* TASK DIRECTIONS
The answer must restate every entry exactly as it appears.

::: DATA SUPPLIED

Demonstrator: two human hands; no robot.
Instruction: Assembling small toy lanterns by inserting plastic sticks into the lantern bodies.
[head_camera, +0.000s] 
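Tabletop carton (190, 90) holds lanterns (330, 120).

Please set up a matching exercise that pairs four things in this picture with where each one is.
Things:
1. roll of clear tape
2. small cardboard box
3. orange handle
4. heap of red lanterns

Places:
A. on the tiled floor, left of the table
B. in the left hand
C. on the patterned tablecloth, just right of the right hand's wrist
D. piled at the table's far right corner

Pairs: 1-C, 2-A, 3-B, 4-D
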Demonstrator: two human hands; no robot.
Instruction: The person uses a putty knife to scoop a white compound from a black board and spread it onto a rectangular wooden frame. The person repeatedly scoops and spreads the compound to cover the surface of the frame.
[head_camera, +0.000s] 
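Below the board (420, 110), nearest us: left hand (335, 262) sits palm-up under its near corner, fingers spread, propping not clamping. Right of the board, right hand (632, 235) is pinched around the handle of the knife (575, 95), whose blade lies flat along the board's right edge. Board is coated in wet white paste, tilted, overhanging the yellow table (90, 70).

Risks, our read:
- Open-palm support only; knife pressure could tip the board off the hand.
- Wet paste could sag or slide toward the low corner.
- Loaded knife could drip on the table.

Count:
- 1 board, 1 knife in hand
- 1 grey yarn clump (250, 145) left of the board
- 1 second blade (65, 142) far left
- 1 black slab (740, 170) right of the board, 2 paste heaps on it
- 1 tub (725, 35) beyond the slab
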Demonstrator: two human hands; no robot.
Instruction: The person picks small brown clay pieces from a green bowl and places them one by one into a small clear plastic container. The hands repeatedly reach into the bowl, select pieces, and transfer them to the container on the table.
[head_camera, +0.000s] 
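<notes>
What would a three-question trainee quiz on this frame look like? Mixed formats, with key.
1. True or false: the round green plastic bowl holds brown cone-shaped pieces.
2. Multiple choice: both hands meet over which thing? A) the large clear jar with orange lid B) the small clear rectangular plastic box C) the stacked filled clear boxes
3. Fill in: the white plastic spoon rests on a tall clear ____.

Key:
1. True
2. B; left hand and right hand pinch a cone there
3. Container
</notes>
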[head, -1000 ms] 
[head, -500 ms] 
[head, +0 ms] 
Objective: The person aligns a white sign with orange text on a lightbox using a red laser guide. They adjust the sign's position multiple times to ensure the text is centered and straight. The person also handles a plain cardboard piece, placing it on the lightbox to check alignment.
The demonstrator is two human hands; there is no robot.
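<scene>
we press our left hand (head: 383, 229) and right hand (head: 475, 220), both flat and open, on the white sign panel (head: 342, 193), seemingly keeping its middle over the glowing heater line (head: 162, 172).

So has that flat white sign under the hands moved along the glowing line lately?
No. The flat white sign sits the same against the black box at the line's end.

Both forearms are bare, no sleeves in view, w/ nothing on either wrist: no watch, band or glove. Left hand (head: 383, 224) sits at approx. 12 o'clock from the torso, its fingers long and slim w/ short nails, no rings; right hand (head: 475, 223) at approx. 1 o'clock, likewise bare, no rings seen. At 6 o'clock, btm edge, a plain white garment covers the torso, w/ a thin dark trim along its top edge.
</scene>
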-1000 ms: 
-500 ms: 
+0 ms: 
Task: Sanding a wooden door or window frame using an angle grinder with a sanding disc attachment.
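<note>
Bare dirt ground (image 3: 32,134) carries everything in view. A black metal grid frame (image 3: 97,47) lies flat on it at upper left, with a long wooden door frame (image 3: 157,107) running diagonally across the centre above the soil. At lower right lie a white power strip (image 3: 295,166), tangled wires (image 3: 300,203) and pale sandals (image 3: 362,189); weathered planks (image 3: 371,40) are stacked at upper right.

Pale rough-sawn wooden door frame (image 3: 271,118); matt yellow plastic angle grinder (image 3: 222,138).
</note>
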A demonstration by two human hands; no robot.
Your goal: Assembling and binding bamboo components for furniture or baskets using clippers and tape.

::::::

* FINISHED EXERCISE
Demonstrator: two human hands; no robot.
Instruction: Assembling small toy lanterns by inserting plastic sticks into the lantern bodies.
[head_camera, +0.000s] 
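Tabletop carton (190, 90) holds lanterns (330, 120).

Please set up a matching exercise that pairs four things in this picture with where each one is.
Things:
1. roll of clear tape
2. small cardboard box
3. orange handle
4. heap of red lanterns

Places:
A. on the tiled floor, left of the table
B. in the left hand
C. on the patterned tablecloth, just right of the right hand's wrist
D. piled at the table's far right corner

Pairs: 1-C, 2-A, 3-B, 4-D
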Demonstrator: two human hands; no robot.
Instruction: The person uses a putty knife to scoop a white compound from a black board and spread it onto a rectangular wooden frame. The person repeatedly scoops and spreads the compound to cover the surface of the frame.
[head_camera, +0.000s] 
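Below the board (420, 110), nearest us: left hand (335, 262) sits palm-up under its near corner, fingers spread, propping not clamping. Right of the board, right hand (632, 235) is pinched around the handle of the knife (575, 95), whose blade lies flat along the board's right edge. Board is coated in wet white paste, tilted, overhanging the yellow table (90, 70).

Risks, our read:
- Open-palm support only; knife pressure could tip the board off the hand.
- Wet paste could sag or slide toward the low corner.
- Loaded knife could drip on the table.

Count:
- 1 board, 1 knife in hand
- 1 grey yarn clump (250, 145) left of the board
- 1 second blade (65, 142) far left
- 1 black slab (740, 170) right of the board, 2 paste heaps on it
- 1 tub (725, 35) beyond the slab
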Demonstrator: two human hands; no robot.
Instruction: The person picks small brown clay pieces from a green bowl and places them one by one into a small clear plastic container. The hands repeatedly reach into the bowl, select pieces, and transfer them to the container on the table.
[head_camera, +0.000s] 
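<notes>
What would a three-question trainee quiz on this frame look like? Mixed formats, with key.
1. True or false: the round green plastic bowl holds brown cone-shaped pieces.
2. Multiple choice: both hands meet over which thing? A) the large clear jar with orange lid B) the small clear rectangular plastic box C) the stacked filled clear boxes
3. Fill in: the white plastic spoon rests on a tall clear ____.

Key:
1. True
2. B; left hand and right hand pinch a cone there
3. Container
</notes>
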[head, -1000 ms] 
[head, -500 ms] 
[head, +0 ms] 
Objective: The person aligns a white sign with orange text on a lightbox using a red laser guide. They adjust the sign's position multiple times to ensure the text is centered and straight. The person also handles a plain cardboard piece, placing it on the lightbox to check alignment.
The demonstrator is two human hands; there is no robot.
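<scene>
we press our left hand (head: 383, 229) and right hand (head: 475, 220), both flat and open, on the white sign panel (head: 342, 193), seemingly keeping its middle over the glowing heater line (head: 162, 172).

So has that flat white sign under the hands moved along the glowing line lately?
No. The flat white sign sits the same against the black box at the line's end.

Both forearms are bare, no sleeves in view, w/ nothing on either wrist: no watch, band or glove. Left hand (head: 383, 224) sits at approx. 12 o'clock from the torso, its fingers long and slim w/ short nails, no rings; right hand (head: 475, 223) at approx. 1 o'clock, likewise bare, no rings seen. At 6 o'clock, btm edge, a plain white garment covers the torso, w/ a thin dark trim along its top edge.
</scene>
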-1000 ms: 
-500 ms: 
+0 ms: 
Task: Sanding a wooden door or window frame using an angle grinder with a sanding disc attachment.
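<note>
Bare dirt ground (image 3: 32,134) carries everything in view. A black metal grid frame (image 3: 97,47) lies flat on it at upper left, with a long wooden door frame (image 3: 157,107) running diagonally across the centre above the soil. At lower right lie a white power strip (image 3: 295,166), tangled wires (image 3: 300,203) and pale sandals (image 3: 362,189); weathered planks (image 3: 371,40) are stacked at upper right.

Pale rough-sawn wooden door frame (image 3: 271,118); matt yellow plastic angle grinder (image 3: 222,138).
</note>
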A demonstration by two human hands; no robot.
Your goal: Assembling and binding bamboo components for furniture or baskets using clippers and tape.

No further output is given for this exercise.